» **Task requirements**
Scan the material below for the string "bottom". Report every line that has it.

» **Task input**

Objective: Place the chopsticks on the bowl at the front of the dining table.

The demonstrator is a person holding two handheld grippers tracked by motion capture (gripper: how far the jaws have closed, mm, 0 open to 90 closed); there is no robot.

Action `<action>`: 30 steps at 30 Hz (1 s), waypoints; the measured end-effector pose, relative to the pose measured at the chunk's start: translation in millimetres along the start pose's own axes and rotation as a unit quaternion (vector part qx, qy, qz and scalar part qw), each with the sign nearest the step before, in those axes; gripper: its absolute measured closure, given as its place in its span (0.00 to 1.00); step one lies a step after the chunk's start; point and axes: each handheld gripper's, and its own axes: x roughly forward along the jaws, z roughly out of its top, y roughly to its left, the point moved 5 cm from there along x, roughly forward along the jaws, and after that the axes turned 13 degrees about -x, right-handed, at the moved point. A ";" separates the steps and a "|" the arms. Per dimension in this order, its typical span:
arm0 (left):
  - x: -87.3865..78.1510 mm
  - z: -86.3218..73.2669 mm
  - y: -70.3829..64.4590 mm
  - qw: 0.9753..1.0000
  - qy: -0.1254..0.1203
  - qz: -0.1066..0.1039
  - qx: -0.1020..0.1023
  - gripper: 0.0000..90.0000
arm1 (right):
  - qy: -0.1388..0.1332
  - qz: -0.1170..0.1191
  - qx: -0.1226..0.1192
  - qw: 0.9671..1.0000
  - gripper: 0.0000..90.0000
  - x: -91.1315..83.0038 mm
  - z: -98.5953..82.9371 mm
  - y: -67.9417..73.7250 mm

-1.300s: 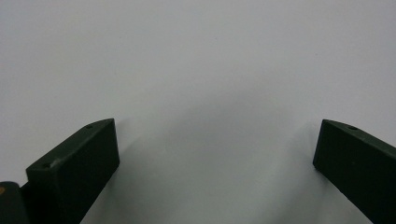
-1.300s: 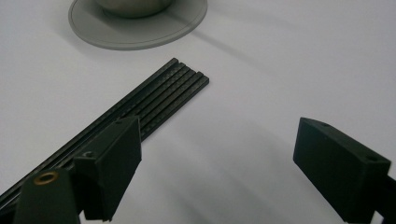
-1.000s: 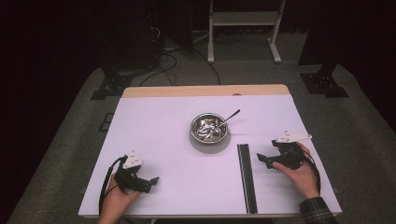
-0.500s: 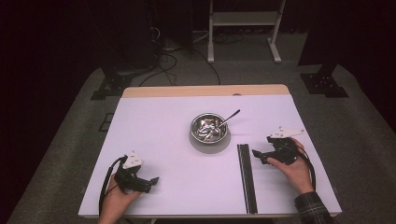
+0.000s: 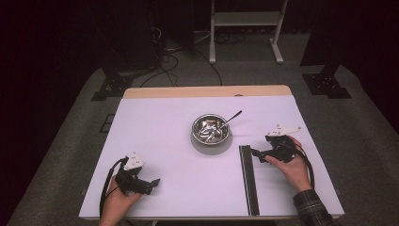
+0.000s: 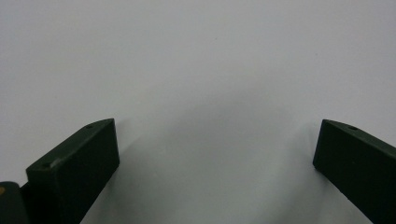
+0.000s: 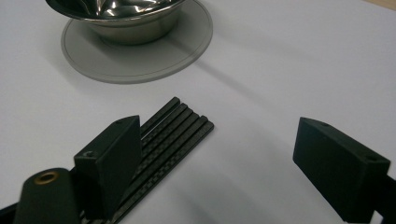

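Note:
A steel bowl [image 5: 211, 128] with metal pieces and a utensil handle [image 5: 233, 117] sticking out sits on a grey round mat [image 5: 211, 143] mid-table. A bundle of black rods [image 5: 248, 176] lies to its right, running toward the front edge. My right gripper [image 5: 256, 153] is open, its tips just right of the rods' far end. The right gripper view has the rods [image 7: 173, 130] beside the left jaw, with the bowl [image 7: 126, 18] and mat [image 7: 140, 56] beyond. My left gripper [image 5: 153, 181] rests open at the front left, over bare table [image 6: 210, 93].
The white table [image 5: 164, 122] has a wooden strip [image 5: 207, 91] along its far edge. Beyond it on the carpet stand a white metal frame [image 5: 244, 28], black stand bases [image 5: 329, 84] and cables [image 5: 174, 52].
My right gripper has moved left and slightly forward, from well right of the rods to their far end. The left gripper has stayed put.

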 end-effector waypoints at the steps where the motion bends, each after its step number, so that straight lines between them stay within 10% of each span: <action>1: 0.0 0.0 0.0 1.000 0.000 0.000 0.000 0.00 | 0.003 0.000 0.001 1.000 0.15 3.1 -0.3 -0.8; 30: 0.0 0.0 0.0 1.000 0.000 0.000 0.000 0.00 | 0.051 0.000 -0.002 0.999 0.15 31.2 -11.9 -3.5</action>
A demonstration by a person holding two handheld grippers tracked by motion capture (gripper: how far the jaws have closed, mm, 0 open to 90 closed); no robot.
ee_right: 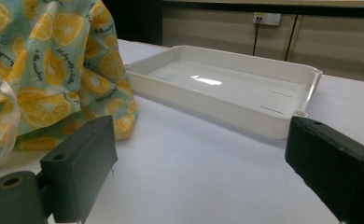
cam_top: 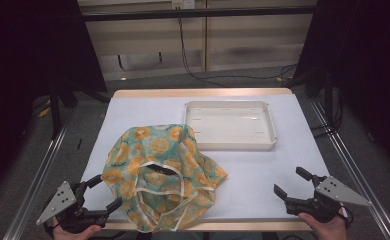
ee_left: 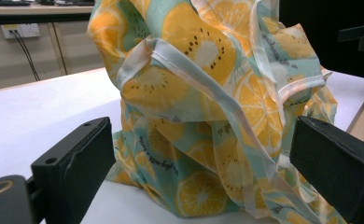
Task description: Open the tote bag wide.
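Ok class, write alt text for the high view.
A crumpled fruit-print cloth bag lies on a white table, an empty white tray behind it. The left gripper and right gripper, both open, flank it.

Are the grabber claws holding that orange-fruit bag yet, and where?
Nothing is held. The left gripper is open beside the bag, jaws apart and not closed on the cloth. The right gripper is open over the bare table.

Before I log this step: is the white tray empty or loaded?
Empty. The white tray shows only its bare, glossy floor; the fruit-print cloth bag lies crumpled beside it, overlapping its near-left corner.
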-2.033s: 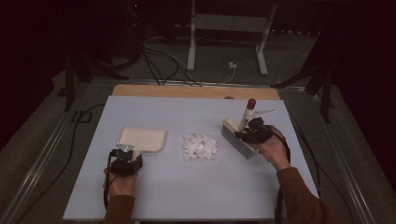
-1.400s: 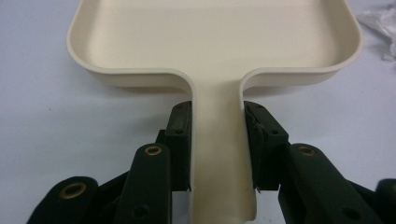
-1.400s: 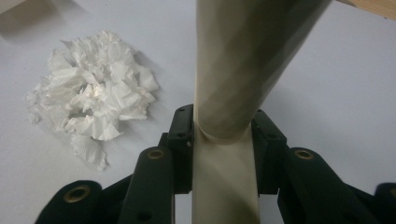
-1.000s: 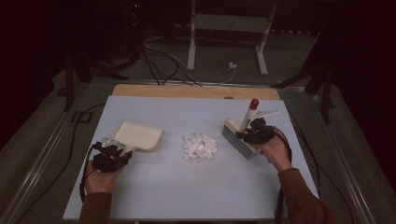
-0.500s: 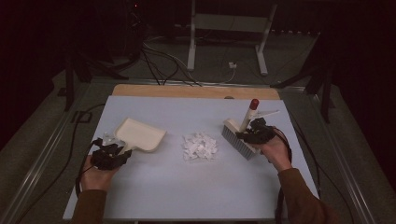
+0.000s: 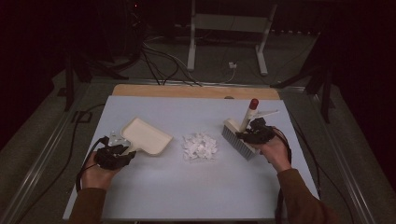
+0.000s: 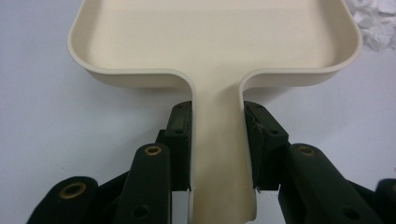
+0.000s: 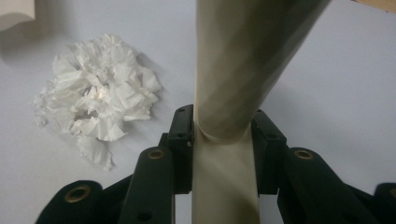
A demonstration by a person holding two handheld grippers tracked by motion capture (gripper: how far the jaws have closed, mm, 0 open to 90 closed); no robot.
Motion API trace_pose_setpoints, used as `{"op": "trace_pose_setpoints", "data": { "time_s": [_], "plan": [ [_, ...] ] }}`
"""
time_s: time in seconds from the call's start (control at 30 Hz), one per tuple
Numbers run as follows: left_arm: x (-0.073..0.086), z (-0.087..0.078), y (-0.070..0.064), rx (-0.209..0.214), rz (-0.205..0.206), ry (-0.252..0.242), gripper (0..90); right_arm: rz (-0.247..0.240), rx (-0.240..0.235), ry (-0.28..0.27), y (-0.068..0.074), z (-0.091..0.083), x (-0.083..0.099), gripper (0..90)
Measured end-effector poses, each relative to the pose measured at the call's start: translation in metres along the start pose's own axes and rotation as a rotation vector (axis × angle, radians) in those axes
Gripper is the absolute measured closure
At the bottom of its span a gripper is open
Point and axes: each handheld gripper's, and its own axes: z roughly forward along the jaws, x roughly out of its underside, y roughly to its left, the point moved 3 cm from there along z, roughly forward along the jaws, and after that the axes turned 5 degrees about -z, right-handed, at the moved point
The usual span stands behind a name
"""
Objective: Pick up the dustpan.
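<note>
A cream dustpan [image 6: 144,135] [image 7: 215,37] lies on the pale table [image 6: 201,196], its mouth toward a heap of crumpled white paper scraps [image 6: 200,146] [image 8: 95,105] at the middle. My left gripper [image 6: 122,153] [image 7: 217,140] is shut on the dustpan's flat handle. To the right of the heap a brush [image 6: 239,140] stands with its grey bristles on the table and its red-capped cream handle [image 8: 243,70] tilted up. My right gripper [image 6: 250,133] [image 8: 223,140] is shut on that handle. In the left gripper view the paper scraps [image 7: 376,23] peek in at the top right.
A wooden strip [image 6: 196,91] runs along the table's far edge. Beyond it stand a grey metal stand [image 6: 229,28] and loose cables [image 6: 159,60] on the dark floor. Cables trail from both grippers off the table's sides.
My left gripper swung left and turned the dustpan so its mouth faces the paper heap, then held still. The right gripper and brush stayed in place.
</note>
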Motion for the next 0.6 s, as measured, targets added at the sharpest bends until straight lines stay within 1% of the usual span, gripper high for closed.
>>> {"op": "trace_pose_setpoints", "data": {
  "time_s": [0.27, 0.43, 0.6],
  "plan": [
    [-0.001, 0.000, -0.002, 0.041, 0.052, 0.007, 66.8, 0.016, 0.022, -0.021, -0.002, -0.003, -0.004, 67.5],
    [-0.002, -0.001, -0.007, 0.066, 0.089, 0.018, 66.8, 0.006, 0.051, -0.022, 0.000, -0.003, -0.007, 67.5],
    [-0.002, -0.002, -0.009, 0.092, 0.111, 0.026, 66.8, 0.005, 0.059, -0.024, 0.002, 0.000, -0.011, 67.5]
  ]
}}
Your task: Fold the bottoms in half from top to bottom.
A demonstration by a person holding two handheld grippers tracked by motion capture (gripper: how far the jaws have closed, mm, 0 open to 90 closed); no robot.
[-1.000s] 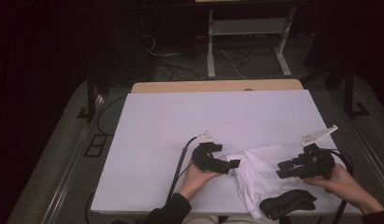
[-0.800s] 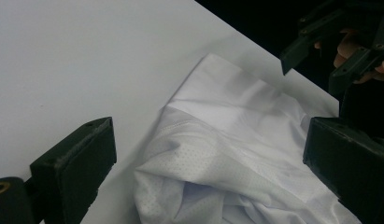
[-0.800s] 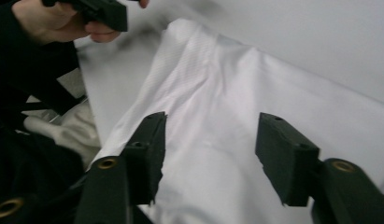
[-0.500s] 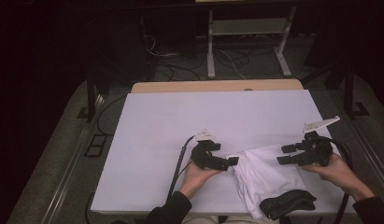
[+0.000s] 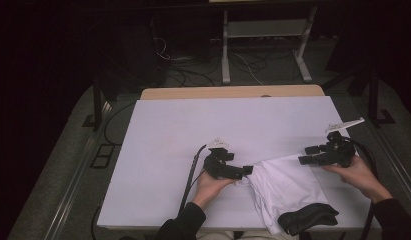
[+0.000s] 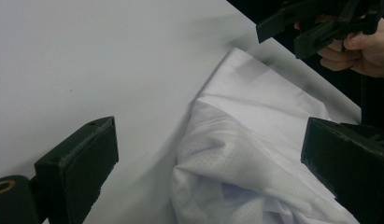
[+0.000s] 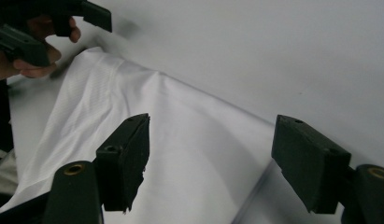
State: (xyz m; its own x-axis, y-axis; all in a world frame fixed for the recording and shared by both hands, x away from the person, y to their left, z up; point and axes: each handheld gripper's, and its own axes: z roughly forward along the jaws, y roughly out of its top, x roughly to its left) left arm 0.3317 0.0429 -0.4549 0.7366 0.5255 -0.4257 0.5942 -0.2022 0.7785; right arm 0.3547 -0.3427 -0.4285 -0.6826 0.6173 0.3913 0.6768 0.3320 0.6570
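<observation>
White mesh-textured cloth [image 5: 285, 182], apparently a garment, lies rumpled on the near right part of the table [image 5: 193, 130], its lower edge reaching the table's front rim. A black, curved strap-like item [image 5: 308, 218] rests on the cloth's near corner; the high view is too dim to tell what it is. The left gripper [image 5: 245, 171] sits at the cloth's left edge, and in the left gripper view its jaws stand wide apart with a bunched fold of the cloth [image 6: 236, 158] between them, neither pad touching it. The right gripper [image 5: 305, 155] hovers at the cloth's far right edge; in the right gripper view its jaws are likewise spread, the smooth cloth [image 7: 189, 140] below them and nothing pinched. Each gripper view catches the other hand and its gripper farther off, near the cloth's opposite side. The table surface is plain white with a bare wooden strip [image 5: 233, 92] along its far edge. Beyond it the room is dark: a grey floor, loose cables [image 5: 193, 75], and a pale metal stand [image 5: 265, 45] behind the table.
</observation>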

» **Response to this task**
At the bottom of its span a gripper is open
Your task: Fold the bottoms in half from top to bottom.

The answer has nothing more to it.